**** Data block ****

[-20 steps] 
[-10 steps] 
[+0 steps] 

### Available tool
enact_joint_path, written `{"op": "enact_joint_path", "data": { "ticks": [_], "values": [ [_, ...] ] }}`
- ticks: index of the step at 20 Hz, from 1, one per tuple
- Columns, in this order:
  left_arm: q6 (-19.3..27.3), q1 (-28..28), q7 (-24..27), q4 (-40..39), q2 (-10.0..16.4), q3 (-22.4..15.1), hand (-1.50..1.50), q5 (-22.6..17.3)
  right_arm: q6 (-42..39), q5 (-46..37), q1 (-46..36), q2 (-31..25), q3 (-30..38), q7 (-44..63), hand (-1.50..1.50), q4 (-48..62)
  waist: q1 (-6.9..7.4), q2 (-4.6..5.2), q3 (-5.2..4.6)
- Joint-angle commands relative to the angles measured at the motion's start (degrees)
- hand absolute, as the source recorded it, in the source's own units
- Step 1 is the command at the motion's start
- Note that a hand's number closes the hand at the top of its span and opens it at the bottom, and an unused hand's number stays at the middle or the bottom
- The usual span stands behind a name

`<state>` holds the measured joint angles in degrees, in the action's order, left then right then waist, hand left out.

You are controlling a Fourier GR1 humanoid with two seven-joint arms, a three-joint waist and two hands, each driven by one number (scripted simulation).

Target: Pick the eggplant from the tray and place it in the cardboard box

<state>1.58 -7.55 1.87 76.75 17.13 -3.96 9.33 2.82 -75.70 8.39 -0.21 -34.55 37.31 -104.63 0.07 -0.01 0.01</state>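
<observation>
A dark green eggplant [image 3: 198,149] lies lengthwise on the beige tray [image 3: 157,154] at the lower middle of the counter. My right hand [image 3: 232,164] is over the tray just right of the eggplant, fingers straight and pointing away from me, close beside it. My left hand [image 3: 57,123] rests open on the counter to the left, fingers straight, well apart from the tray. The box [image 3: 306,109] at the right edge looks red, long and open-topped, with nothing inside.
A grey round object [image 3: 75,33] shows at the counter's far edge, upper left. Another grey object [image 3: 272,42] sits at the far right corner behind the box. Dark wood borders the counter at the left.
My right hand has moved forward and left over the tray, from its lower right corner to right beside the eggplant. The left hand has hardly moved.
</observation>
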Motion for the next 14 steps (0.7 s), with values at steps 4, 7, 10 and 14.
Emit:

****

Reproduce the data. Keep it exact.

* [Answer section]:
[-20 steps] 
[-10 steps] 
[+0 steps] 

### Available tool
enact_joint_path, written `{"op": "enact_joint_path", "data": { "ticks": [_], "values": [ [_, ...] ] }}`
- ticks: index of the step at 20 Hz, from 1, one per tuple
- Columns, in this order:
  left_arm: q6 (-19.3..27.3), q1 (-28..28), q7 (-24..27), q4 (-40..39), q2 (-10.0..16.4), q3 (-22.4..15.1), hand (-1.50..1.50), q5 (-22.6..17.3)
  right_arm: q6 (-42..39), q5 (-46..37), q1 (-46..36), q2 (-31..25), q3 (-30..38), q7 (-44..63), hand (-1.50..1.50), q4 (-48..62)
  waist: q1 (-6.9..7.4), q2 (-4.6..5.2), q3 (-5.2..4.6)
- Joint-angle commands relative to the angles measured at the motion's start (degrees)
- hand absolute, as the source recorded it, in the source's own units
- Step 1 is the command at the motion's start
- Note that a hand's number closes the hand at the top of its span and opens it at the bottom, and an unused hand's number stays at the middle or the bottom
- The usual span stands behind a name

`<state>` holds the measured joint angles in degrees, in the action's order, left then right then waist, hand left out.

You are controlling a Fourier GR1 humanoid with two seven-joint arms, a three-joint waist and two hands, each driven by one number (scripted simulation).

Target: Pick the eggplant from the tray and place it in the cardboard box

<state>1.58 -7.55 1.87 76.75 17.13 -3.96 9.33 2.82 -75.70 8.39 -0.21 -34.55 37.31 -104.63 0.07 -0.01 0.01</state>
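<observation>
A dark green eggplant [image 3: 198,149] lies lengthwise on the beige tray [image 3: 157,154] at the lower middle of the counter. My right hand [image 3: 232,164] is over the tray just right of the eggplant, fingers straight and pointing away from me, close beside it. My left hand [image 3: 57,123] rests open on the counter to the left, fingers straight, well apart from the tray. The box [image 3: 306,109] at the right edge looks red, long and open-topped, with nothing inside.
A grey round object [image 3: 75,33] shows at the counter's far edge, upper left. Another grey object [image 3: 272,42] sits at the far right corner behind the box. Dark wood borders the counter at the left.
My right hand has moved forward and left over the tray, from its lower right corner to right beside the eggplant. The left hand has hardly moved.
</observation>
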Motion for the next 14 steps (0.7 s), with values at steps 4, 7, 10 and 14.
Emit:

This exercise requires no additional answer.